State Superintendent of Education Carey Wright has been on the job just 11 months, but she has already seen “compelling evidence” that Mississippi’s unwillingness to embrace universal early childhood education has “frightening” consequences.

Children without the benefit of pre-K and kindergarten instruction are entering the primary grades without the most basic of learning skills and comprehension.

“We have got to have kids in kindergarten. It can’t be an option,” she told the Sun Herald. “To me, if we’re going to improve education in this state — and we are — we have got to get children into high-quality learning as quickly as we can. And then have them prepared.”

Asked if there is resistance in the Legislature to early childhood education that’s not related to finances, Wright said she was surprised to learn that some lawmakers believe expanding public education to include pre-K and kindergarten is a form of governmental intrusion into a matter that should left up to parents or guardians.

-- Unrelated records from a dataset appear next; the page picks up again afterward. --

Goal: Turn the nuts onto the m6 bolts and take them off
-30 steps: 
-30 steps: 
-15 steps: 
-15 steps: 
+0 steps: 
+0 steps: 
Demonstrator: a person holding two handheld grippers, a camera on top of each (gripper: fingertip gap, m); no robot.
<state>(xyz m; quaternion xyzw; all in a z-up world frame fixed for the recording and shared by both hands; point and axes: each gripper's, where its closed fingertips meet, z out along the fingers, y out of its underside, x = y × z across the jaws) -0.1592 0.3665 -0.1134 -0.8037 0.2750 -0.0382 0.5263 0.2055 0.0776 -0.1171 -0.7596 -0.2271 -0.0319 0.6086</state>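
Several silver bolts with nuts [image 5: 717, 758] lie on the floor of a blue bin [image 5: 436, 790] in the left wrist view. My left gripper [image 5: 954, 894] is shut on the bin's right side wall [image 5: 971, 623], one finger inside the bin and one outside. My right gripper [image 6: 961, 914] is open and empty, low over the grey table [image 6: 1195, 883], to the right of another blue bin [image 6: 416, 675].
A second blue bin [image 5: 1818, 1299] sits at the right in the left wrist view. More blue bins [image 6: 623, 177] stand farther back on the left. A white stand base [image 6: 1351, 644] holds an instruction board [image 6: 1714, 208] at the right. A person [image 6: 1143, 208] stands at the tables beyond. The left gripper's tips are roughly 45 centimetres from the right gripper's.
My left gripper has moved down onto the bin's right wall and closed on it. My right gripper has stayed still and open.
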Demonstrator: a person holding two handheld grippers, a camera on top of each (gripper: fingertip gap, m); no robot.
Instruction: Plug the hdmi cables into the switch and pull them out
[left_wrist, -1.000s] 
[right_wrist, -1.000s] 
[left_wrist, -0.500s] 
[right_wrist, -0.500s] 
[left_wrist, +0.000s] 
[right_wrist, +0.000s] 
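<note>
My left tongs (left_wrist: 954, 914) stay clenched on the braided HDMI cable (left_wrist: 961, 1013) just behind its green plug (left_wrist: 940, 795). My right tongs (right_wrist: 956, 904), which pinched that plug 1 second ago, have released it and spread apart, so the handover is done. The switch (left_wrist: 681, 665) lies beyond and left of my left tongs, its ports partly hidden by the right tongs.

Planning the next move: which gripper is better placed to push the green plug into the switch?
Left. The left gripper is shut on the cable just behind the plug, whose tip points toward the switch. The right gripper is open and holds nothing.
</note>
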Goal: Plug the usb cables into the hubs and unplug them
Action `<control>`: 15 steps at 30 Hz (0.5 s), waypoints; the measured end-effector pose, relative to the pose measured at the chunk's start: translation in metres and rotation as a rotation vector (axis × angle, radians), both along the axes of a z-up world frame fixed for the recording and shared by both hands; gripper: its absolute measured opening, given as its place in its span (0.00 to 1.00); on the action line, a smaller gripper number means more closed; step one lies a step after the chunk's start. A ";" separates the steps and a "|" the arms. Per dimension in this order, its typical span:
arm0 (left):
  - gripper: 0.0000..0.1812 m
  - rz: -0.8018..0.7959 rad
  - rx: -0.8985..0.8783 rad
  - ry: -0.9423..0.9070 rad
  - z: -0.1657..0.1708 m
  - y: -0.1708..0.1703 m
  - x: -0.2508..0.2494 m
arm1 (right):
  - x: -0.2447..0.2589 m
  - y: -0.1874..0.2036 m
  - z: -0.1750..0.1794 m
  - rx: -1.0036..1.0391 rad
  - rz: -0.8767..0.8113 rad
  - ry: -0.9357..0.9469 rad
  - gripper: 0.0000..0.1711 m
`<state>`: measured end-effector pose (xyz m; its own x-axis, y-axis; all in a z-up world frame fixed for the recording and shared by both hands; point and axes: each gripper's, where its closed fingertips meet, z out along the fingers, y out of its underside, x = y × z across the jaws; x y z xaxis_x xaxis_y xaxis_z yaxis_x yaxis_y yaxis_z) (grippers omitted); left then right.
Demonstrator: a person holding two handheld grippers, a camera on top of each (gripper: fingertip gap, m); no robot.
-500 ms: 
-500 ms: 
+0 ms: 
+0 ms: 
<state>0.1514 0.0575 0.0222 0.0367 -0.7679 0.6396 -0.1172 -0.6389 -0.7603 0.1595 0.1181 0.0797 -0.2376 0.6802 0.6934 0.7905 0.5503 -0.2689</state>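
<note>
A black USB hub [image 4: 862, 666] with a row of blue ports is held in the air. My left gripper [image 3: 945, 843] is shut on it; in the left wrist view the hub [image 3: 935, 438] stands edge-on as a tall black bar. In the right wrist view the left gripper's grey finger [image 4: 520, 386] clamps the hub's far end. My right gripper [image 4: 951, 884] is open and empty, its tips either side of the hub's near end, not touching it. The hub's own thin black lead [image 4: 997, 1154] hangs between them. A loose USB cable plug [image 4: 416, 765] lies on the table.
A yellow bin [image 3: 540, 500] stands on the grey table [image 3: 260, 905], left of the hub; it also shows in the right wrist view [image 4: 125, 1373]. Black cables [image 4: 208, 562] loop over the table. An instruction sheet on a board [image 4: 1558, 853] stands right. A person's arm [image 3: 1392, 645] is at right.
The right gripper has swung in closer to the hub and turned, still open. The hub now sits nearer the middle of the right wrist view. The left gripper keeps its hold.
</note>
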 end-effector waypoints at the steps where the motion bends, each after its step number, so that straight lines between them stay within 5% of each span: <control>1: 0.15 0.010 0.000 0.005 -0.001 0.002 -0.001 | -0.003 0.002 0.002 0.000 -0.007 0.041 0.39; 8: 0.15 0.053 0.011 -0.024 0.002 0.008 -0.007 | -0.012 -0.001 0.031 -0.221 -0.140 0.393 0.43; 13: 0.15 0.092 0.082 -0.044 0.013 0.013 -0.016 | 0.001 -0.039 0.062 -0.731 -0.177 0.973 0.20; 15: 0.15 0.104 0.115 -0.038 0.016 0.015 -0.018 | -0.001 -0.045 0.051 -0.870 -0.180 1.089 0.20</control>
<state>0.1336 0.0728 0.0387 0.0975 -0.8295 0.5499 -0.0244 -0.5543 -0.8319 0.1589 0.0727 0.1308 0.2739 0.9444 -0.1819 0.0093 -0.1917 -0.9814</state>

“It was just a foregone conclusion (to me) that you went to pre-K. You didn’t even think about that,” she said, referring to Maryland and the District of Columbia, her last two professional stops. “When you have the level of poverty like you do in D.C. and Mississippi, the beautiful way as we all know to get children out of that is to educate them so that they have an opportunity to do something different.”

But for our children to be in a position to do something different, we as a state must do something different about our approach to public education.

Schooling must start sooner so that our children are in a position to take full advantage of every day they are in class.